• EXERCISE DESCRIPTION
Count the lines below that contain the word "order", and report only that number.

• GIVEN MATERIAL
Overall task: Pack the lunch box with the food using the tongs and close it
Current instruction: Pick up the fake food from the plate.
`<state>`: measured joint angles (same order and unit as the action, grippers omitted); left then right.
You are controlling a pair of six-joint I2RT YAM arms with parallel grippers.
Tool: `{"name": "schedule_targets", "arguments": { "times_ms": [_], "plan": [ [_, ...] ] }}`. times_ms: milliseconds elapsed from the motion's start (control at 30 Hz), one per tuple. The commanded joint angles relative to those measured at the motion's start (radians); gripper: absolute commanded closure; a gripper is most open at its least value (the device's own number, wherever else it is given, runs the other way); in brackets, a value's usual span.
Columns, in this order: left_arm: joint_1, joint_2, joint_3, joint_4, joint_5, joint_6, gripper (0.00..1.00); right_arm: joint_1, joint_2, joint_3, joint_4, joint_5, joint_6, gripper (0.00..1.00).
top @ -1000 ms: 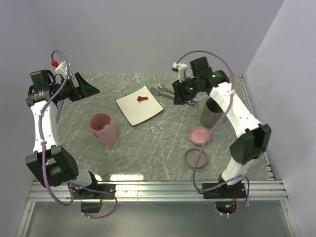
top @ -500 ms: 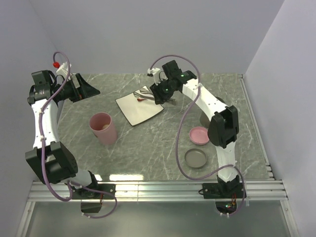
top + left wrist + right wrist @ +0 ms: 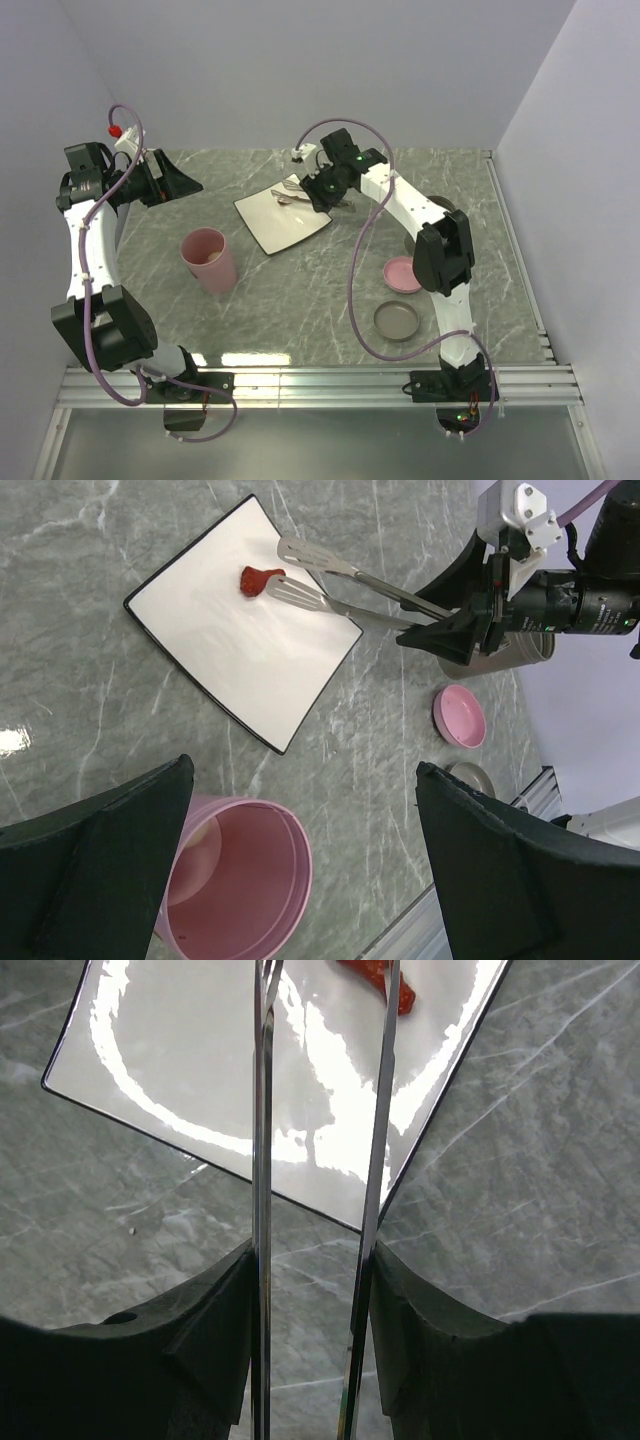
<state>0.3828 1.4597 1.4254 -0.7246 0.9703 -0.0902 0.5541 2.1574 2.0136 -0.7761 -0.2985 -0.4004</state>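
Orange-red food piece (image 3: 258,580) near the far corner of the white plate (image 3: 230,670). Tongs (image 3: 345,585) angled in from the right, tips spread just beside it, probably lining up a pinch. Squeezed partway in the right gripper (image 3: 310,1270), arm extended low and long. Left gripper (image 3: 303,775) spread wide, raised at the surface's far left corner.

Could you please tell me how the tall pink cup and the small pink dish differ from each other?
The pink cup is tall and deep; the pink dish is low and shallow. The pink cup stands left of the white plate, on the left arm's side; the pink dish lies right of it, next to the grey round dish. Both are pink, round and rest on the table.
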Motion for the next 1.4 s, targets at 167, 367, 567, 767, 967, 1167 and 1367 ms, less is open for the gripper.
{"name": "schedule_targets", "arguments": {
  "times_ms": [167,367,567,767,967,1167,1367],
  "plan": [
    [0.002,0.005,0.027,-0.001,0.005,0.027,0.01,0.013,0.044,0.034,0.052,0.019,-0.04,0.48],
    [0.002,0.005,0.023,-0.01,-0.001,0.043,0.01,0.02,0.047,0.011,0.061,0.009,-0.044,0.48],
    [0.004,0.001,0.014,-0.004,-0.002,0.041,0.01,0.021,0.076,0.023,0.07,0.035,-0.046,0.48],
    [0.002,0.008,0.023,-0.009,-0.007,0.046,0.01,0.02,0.116,0.053,0.075,0.071,-0.063,0.49],
    [0.004,0.016,0.024,-0.015,-0.01,0.049,0.01,0.018,0.139,0.062,0.089,0.101,-0.069,0.49],
    [0.002,0.014,0.021,-0.012,-0.016,0.046,0.01,0.017,0.147,0.073,0.084,0.105,-0.069,0.54],
    [0.002,0.011,0.024,-0.015,-0.013,0.046,0.01,0.001,0.142,0.086,0.078,0.131,-0.067,0.54]
  ]
}}
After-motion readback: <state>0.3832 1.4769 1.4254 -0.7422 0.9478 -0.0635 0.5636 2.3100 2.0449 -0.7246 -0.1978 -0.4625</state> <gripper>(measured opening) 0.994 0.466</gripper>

• TASK RESPONSE
2